Whether you’re hitting the gym to lose weight, build muscle, increase your performance, or anything else, choosing the correct weights is crucial to meet your goals. Still, it is one of the most common concerns among those who are just starting to lift.
Choosing the correct weights isn’t easy. You want a good balance of a weight that’s heavy enough to challenge your muscles, yet not so heavy that it compromises your form. Here are some general tips and rules to help you choose the correct weight for your next workout.
How to determine if the weights you use are too light or too heavy?
There is no one-fits-all rule when it comes to choosing the correct weights. That means you’re going to have to experiment. The best way to go about it would be to go from a lighter weight and move on up until you find your sweet spot. Then, write down the weight you used for the exercise, so you know what weight to pick up next time.
So, how to know if the weights are too light? The best indicator is if you feel like you could do infinite reps without taking a break. Even if it’s not infinite, if you can easily do more reps than your program suggests, it means the weights are too light. For example, if you planned to do 12 reps, those last four reps should be very hard to complete.

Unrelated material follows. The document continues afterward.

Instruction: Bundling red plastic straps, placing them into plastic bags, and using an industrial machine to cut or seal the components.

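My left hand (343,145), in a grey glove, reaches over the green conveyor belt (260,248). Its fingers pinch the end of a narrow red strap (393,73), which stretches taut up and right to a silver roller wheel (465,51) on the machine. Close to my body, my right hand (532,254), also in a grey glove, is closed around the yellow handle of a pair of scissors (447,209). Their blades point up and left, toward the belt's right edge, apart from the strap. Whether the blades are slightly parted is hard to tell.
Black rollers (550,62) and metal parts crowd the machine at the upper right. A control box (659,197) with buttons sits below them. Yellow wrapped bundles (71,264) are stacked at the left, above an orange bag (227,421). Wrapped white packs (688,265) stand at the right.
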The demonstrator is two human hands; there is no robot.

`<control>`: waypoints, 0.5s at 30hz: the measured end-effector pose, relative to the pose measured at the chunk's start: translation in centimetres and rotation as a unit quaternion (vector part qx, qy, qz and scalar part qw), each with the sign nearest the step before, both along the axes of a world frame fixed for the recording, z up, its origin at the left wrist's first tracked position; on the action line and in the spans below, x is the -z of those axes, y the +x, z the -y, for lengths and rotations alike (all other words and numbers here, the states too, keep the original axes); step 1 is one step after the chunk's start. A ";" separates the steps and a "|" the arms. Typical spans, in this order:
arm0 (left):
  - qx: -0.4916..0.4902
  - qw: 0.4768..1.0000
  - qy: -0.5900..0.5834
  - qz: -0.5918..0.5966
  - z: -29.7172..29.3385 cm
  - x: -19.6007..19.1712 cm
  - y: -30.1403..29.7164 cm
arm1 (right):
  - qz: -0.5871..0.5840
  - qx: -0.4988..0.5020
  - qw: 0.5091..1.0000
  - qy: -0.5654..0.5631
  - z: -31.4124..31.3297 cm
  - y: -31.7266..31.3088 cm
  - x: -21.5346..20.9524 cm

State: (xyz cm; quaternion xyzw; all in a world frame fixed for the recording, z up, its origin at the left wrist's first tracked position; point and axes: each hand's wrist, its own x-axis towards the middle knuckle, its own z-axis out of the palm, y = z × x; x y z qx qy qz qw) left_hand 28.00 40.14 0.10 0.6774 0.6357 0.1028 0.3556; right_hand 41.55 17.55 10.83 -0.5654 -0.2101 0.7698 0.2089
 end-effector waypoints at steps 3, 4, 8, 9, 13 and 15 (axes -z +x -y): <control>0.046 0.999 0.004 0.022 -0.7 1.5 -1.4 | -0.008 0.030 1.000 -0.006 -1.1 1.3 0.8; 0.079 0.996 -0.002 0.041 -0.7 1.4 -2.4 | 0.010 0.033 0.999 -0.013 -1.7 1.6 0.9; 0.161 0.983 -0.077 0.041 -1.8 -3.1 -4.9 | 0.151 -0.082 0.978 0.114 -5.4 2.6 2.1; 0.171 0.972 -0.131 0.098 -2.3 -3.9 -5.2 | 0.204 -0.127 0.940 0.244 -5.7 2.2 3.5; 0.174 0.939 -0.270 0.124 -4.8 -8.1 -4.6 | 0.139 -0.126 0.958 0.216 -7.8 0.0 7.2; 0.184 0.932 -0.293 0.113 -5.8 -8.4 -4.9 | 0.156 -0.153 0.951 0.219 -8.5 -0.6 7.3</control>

If the weight is too heavy, you won’t be able to do all 12 reps with the correct form. Proper form is crucial for hitting the correct muscles, and other muscles will try to compensate if you’re lifting too heavy. Bad form also means you could injure yourself.
The bad form also includes you not being able to perform the full exercise. For example, using momentum to bring the weight back up during bicep curls or not going deep enough in a squat.
It all depends on your goals
From the previous paragraphs, you can see the key thing to know to find your ideal weight is reps. The weight that’s too heavy for 12 reps might be just right for 5 reps, and a weight that’s easy to do for 20 reps might be perfect for 12 reps.
Therefore, you will need to decide on your rep range in order to easily determine the correct weights for you. There are many discussions about the perfect rep range among professionals, but these are details you shouldn’t worry about too much. There is a generally accepted rep range for each major goal, and these are:
- Beginners who are focusing on maintaining fitness and losing weight can have a goal of doing 3 sets of 8 to 12 reps. Choose weights that allow you to do all three sets without struggling.
- Up to 5 sets of 3 to 5 reps are best for building strength. Choose a weight that makes each repetition challenging, but start this type of training only after you’ve established proper form.
- For building muscle, you can go for three to four sets of 8 to 12 repetitions with a moderate load, meaning you will struggle with the last few reps. When you’re advanced, you can do up to 6 sets using a weight that challenges you through every rep.
- Rep ranges above 12 are ideal for activating and warming up your muscles
Another thing that will help you determine the correct weight is the type of exercise. You can lift much more weight with compound movements, such as squat and bench press, than with exercises that focus on a single muscle group.
Finally, you can always ask a personal trainer to help you determine your weights for the first gym session. For a small fee, you’ll be able to use correct weights from the first gym session.